## TASK STATEMENT
When you reach the line that has "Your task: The" in the material below, reproduce it and each line after it exactly, through the last one.

## DATASET CONTENT

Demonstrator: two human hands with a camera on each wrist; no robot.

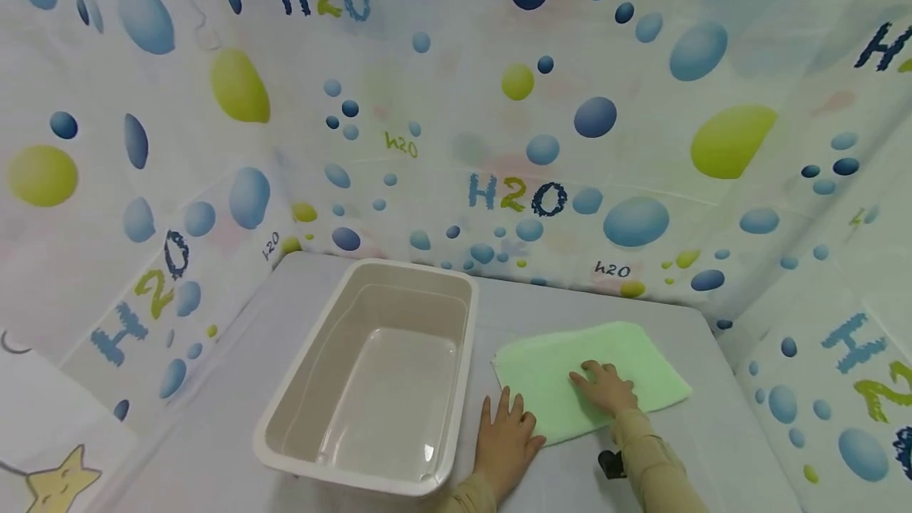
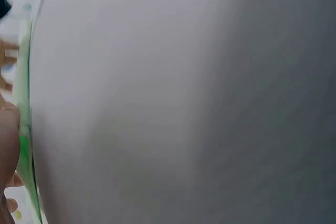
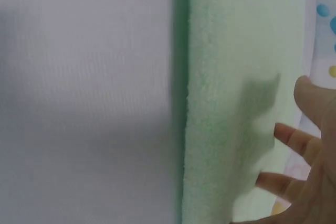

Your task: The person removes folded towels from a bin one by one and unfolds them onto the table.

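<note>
A light green towel (image 1: 563, 386) lies folded flat on the table, its thick fuzzy edge (image 3: 207, 98) running from top to bottom in the right wrist view. At its near left corner rests my left hand (image 1: 504, 440), fingers extended forward and thumb at the towel's edge. In the left wrist view only a thin strip of the towel (image 2: 23, 82) shows beside the left hand (image 2: 8, 140). My right hand (image 1: 607, 390) is over the towel's middle with fingers spread apart, casting a shadow on it in the right wrist view. Neither hand grips anything.
Left of the towel stands a deep beige plastic basin (image 1: 463, 386), its long side next to my left hand. A pale cloth covers the table (image 1: 720, 434). Patterned curtains (image 1: 456, 101) with bubbles and "H2O" lettering close in the back and sides. A black device (image 1: 611, 464) sits at my right wrist.
</note>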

## RESULT
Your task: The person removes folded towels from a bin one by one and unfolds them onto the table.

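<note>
A light green towel (image 1: 563, 386) lies folded flat on the table, its thick fuzzy edge (image 3: 207, 98) running from top to bottom in the right wrist view. At its near left corner rests my left hand (image 1: 504, 440), fingers extended forward and thumb at the towel's edge. In the left wrist view only a thin strip of the towel (image 2: 23, 82) shows beside the left hand (image 2: 8, 140). My right hand (image 1: 607, 390) is over the towel's middle with fingers spread apart, casting a shadow on it in the right wrist view. Neither hand grips anything.
Left of the towel stands a deep beige plastic basin (image 1: 463, 386), its long side next to my left hand. A pale cloth covers the table (image 1: 720, 434). Patterned curtains (image 1: 456, 101) with bubbles and "H2O" lettering close in the back and sides. A black device (image 1: 611, 464) sits at my right wrist.
</note>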

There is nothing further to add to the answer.